## EXERCISE BRIEF
Copy exactly, please, each line of the data below until the line that contains "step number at" has been copied, beginning at the top.
--- DATASET EXTRACT ---
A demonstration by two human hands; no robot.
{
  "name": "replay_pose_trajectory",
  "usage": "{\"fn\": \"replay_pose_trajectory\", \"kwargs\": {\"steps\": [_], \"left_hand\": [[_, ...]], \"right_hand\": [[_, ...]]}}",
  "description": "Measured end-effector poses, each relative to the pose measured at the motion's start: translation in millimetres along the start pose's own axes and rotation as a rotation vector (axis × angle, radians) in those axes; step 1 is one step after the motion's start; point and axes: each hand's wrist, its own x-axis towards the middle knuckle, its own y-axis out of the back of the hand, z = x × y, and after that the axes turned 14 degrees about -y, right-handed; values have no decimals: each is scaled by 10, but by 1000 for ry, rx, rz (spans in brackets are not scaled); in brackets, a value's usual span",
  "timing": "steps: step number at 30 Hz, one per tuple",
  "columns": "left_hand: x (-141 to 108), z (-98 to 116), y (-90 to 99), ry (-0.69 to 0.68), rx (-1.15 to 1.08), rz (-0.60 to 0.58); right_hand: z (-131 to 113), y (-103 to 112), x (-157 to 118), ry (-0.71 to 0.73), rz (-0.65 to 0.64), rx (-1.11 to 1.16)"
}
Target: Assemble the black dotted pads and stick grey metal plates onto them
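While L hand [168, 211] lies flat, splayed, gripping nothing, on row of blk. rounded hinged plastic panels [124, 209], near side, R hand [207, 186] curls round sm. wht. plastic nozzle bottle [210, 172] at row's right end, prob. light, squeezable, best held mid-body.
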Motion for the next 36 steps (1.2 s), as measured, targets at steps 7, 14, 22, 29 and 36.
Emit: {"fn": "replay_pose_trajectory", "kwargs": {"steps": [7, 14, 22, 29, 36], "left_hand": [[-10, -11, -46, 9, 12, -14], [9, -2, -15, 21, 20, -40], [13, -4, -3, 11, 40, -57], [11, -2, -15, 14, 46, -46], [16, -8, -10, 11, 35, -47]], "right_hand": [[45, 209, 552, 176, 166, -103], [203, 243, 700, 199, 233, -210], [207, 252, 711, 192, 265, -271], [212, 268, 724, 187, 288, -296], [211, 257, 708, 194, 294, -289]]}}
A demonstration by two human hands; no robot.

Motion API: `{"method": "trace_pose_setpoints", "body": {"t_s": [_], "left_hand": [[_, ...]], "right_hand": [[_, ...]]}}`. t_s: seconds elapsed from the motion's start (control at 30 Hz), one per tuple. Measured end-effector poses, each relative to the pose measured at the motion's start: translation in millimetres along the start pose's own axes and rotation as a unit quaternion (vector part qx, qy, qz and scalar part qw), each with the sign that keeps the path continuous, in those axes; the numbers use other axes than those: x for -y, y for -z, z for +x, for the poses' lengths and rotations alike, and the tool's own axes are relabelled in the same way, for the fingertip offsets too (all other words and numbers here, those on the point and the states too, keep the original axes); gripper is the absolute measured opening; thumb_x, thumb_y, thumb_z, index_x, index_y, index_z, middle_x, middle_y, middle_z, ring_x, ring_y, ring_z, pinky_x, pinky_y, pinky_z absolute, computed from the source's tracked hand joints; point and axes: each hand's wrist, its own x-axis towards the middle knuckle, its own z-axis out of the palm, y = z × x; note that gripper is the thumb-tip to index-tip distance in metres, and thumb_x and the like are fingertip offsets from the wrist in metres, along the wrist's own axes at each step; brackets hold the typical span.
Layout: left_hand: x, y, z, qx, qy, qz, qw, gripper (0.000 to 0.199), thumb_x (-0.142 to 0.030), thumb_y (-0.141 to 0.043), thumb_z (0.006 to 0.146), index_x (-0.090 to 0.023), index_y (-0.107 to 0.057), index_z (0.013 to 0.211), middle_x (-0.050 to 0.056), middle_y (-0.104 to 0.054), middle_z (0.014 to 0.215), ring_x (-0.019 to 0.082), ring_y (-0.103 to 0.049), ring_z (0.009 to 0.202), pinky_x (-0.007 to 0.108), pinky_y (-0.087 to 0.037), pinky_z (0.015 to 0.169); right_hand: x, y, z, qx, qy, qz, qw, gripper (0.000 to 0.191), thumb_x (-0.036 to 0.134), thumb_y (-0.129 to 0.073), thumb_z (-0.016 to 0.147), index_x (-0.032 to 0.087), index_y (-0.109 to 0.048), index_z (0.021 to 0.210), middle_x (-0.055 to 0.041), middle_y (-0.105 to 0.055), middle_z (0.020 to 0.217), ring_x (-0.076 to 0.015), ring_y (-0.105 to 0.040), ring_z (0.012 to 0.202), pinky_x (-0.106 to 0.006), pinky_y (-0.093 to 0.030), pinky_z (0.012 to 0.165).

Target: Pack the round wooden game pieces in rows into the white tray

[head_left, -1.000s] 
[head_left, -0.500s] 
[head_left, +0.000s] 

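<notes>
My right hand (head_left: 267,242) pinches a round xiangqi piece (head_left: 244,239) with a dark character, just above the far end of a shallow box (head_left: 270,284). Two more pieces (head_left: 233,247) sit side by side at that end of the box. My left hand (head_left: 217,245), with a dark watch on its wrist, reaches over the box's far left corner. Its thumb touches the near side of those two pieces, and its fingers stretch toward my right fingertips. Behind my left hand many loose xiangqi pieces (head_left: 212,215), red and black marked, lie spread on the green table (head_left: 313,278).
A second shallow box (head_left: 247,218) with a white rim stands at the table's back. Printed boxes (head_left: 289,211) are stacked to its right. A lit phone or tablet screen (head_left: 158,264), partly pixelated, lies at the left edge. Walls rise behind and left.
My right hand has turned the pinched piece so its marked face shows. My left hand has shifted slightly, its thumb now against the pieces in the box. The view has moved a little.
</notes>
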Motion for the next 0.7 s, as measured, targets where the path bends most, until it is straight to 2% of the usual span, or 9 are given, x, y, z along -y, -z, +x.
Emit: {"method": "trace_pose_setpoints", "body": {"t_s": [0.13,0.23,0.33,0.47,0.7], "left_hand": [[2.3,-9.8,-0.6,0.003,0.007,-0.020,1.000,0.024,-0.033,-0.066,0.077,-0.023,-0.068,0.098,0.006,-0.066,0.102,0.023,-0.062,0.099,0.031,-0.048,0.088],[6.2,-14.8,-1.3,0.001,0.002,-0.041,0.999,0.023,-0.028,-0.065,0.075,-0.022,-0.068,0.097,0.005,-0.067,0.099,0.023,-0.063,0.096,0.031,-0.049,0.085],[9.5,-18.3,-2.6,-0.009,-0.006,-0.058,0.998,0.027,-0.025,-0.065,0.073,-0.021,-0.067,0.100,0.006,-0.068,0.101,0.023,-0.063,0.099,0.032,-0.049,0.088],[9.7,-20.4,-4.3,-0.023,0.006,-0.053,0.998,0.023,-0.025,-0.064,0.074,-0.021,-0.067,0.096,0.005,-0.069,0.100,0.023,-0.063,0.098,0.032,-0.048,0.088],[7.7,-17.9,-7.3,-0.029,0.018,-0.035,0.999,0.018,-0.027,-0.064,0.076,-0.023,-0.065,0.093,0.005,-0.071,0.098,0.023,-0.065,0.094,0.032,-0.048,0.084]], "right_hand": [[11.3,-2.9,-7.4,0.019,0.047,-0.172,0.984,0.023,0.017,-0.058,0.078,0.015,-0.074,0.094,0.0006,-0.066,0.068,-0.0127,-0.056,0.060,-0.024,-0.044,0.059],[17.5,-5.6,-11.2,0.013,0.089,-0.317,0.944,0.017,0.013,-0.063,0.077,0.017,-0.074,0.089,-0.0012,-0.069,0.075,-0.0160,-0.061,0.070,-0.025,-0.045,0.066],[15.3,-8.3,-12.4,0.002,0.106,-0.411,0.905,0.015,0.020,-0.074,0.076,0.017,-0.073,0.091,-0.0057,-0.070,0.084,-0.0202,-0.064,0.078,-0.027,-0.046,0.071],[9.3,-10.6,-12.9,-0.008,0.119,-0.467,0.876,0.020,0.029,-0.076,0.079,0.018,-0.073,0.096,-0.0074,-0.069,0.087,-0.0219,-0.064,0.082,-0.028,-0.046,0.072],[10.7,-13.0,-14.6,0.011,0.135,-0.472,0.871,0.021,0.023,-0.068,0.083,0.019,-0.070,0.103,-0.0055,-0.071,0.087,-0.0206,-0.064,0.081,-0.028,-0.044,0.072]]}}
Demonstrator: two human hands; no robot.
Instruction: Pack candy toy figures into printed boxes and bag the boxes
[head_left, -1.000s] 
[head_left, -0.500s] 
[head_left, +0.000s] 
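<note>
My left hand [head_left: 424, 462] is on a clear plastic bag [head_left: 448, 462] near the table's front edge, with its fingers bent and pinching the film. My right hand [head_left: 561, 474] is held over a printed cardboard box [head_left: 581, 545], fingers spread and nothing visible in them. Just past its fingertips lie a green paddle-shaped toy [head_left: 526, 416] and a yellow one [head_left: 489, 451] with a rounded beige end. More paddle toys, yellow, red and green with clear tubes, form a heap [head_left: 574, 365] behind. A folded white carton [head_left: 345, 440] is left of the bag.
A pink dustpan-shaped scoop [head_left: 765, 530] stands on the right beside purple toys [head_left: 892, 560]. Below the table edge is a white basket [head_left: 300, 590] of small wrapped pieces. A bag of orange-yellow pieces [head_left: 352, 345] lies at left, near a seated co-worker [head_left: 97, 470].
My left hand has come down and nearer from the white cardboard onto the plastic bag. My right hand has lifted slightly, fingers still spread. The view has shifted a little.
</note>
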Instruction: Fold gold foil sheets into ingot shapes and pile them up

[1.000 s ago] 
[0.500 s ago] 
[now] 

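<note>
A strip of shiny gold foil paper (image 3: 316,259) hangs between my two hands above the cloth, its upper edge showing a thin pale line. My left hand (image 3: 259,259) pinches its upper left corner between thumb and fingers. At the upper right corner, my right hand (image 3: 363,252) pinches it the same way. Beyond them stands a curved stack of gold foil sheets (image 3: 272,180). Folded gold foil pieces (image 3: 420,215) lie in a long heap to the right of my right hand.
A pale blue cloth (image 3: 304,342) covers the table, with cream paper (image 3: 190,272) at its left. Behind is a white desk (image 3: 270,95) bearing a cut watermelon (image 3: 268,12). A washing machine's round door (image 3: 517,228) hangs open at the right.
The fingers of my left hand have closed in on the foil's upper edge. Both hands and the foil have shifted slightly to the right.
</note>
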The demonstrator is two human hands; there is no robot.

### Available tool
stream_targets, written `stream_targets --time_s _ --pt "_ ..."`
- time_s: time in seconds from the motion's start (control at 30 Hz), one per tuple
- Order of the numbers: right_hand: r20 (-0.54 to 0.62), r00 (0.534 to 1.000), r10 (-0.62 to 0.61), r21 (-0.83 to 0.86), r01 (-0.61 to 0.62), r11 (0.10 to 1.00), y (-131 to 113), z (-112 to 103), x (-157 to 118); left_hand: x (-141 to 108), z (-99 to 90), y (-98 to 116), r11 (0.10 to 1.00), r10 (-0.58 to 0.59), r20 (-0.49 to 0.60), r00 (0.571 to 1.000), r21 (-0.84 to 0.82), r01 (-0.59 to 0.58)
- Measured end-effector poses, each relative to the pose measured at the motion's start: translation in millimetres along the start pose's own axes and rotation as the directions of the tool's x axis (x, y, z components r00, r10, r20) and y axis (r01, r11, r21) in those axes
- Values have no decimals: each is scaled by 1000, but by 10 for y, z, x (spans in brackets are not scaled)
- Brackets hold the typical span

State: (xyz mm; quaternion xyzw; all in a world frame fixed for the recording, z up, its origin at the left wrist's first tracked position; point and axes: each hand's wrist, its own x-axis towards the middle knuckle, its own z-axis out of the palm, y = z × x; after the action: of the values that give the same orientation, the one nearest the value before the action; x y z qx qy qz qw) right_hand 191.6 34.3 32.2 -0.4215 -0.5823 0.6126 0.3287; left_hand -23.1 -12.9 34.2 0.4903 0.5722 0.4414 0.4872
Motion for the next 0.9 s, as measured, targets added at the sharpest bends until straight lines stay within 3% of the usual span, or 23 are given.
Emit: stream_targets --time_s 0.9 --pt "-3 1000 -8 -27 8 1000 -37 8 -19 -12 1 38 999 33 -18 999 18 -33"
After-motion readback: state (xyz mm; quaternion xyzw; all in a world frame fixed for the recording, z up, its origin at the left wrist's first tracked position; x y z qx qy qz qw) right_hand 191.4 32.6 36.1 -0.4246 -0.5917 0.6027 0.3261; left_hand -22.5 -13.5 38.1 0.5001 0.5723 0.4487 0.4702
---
## EXERCISE OUTPUT
A demonstration by two human hands; no robot.
{
  "name": "replay_pose_trajectory",
  "usage": "{\"fn\": \"replay_pose_trajectory\", \"kwargs\": {\"steps\": [_], \"left_hand\": [[_, ...]], \"right_hand\": [[_, ...]]}}",
  "description": "Measured end-effector poses, each relative to the pose measured at the motion's start: translation in millimetres along the start pose's own axes and rotation as a rotation vector (axis × angle, radians) in those axes; step 1 is one step after the motion's start; point and axes: each hand's wrist, its own x-axis towards the middle knuckle, its own y-axis out of the back of the hand, z = x × y, and after that the axes turned 14 degrees about -y, right-handed; values have no decimals: each is scaled by 10, but by 1000 for ry, rx, rz (spans in brackets are not scaled); in brackets, a value's usual span",
  "timing": "steps: step number at 30 Hz, one per tuple",

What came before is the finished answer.